An Encounter with Michael Sandel

An Encounter with Michael Sandel

Professor of Political Philosophy at Harvard
Tuesday May 21st, 2024 - 5pm to 7pm - 27, rue St Guillaume 75007
  • Couverture livre Tyrannie du mériteCouverture livre Tyrannie du mérite


An Encounter with Michael Sandel: "The Tyranny of Merit: What's Become of the Common Good?"



It is with immense pleasure that Sciences Po and CEVIPOF invite you to an encounter with Michael Sandel, world-renowned Professor of Political Philosophy at Harvard University, to discuss his book The Tyranny of Merit: What's Become of the Common Good? (La tyrannie du mérite, Albin Michel)



Following the enormous success of Justice: What’s the Right Thing To Do? (2017)  Professor Sandel now explores the central question of our time: What’s become of the common good? He argues that in order to overcome the various crises that are currently upending our world, we must rethink attitudes toward both success and failure that have accompanied globalization and rising inequality.

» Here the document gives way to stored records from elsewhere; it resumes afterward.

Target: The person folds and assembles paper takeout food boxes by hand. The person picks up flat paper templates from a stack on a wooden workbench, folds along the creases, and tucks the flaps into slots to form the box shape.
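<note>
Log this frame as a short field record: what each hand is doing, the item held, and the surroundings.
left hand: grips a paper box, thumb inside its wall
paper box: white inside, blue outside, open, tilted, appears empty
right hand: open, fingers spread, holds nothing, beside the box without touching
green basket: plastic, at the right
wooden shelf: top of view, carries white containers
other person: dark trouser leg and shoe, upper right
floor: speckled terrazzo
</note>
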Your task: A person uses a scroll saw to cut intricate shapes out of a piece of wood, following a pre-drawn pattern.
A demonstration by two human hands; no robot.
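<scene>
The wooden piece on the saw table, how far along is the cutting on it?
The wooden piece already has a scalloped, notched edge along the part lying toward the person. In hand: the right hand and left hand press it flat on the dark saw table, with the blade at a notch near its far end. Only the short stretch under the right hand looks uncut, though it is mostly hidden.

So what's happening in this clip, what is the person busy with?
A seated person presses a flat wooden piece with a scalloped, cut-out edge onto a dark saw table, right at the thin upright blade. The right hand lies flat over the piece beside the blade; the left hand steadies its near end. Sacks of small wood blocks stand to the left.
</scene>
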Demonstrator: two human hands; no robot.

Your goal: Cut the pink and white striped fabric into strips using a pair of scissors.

Professor Sandel’s presentation will be followed by comments from CEVIPOF discussants Annabelle Lever and Janie Pélabay and finally by an open discussion with the audience present. 



Professor Sandel will be happy to sign copies of his book after the session has ended.



The conference will be held in English.

Tuesday May 21st , 2024 - 5pm to 7pm

Amphithéâtre Jacques Chapsal

27, rue Saint-Guillaume, 75007 Paris

Participation is free but registration is required: Please register here


 couverture livre

The Tyranny of Merit: What's Become of the Common Good?

These are dangerous times for democracy. We live in an age of winners and losers, where the odds are stacked in favor of the already fortunate. Stalled social mobility and entrenched inequality give the lie to the American credo that "you can make it if you try". The consequence is a brew of anger and frustration that has fueled populist protest and extreme polarization. This, in turn, has led to a deep sense of distrust in both government and our fellow citizens - leaving us morally unprepared to face the profound challenges of our time.


Professor Sandel shows the hubris a meritocracy generates among the winners and the harsh judgement it imposes on those left behind. He then traces the dire consequences of such attitudes across a broad swathe of American life. He offers an alternative way of thinking about success that is more attentive to the role of luck in human affairs, more conducive to an ethics of humility and solidarity, and more affirming of the dignity of work. The Tyranny of Merit points us toward a hopeful vision of a new politics based on the common good.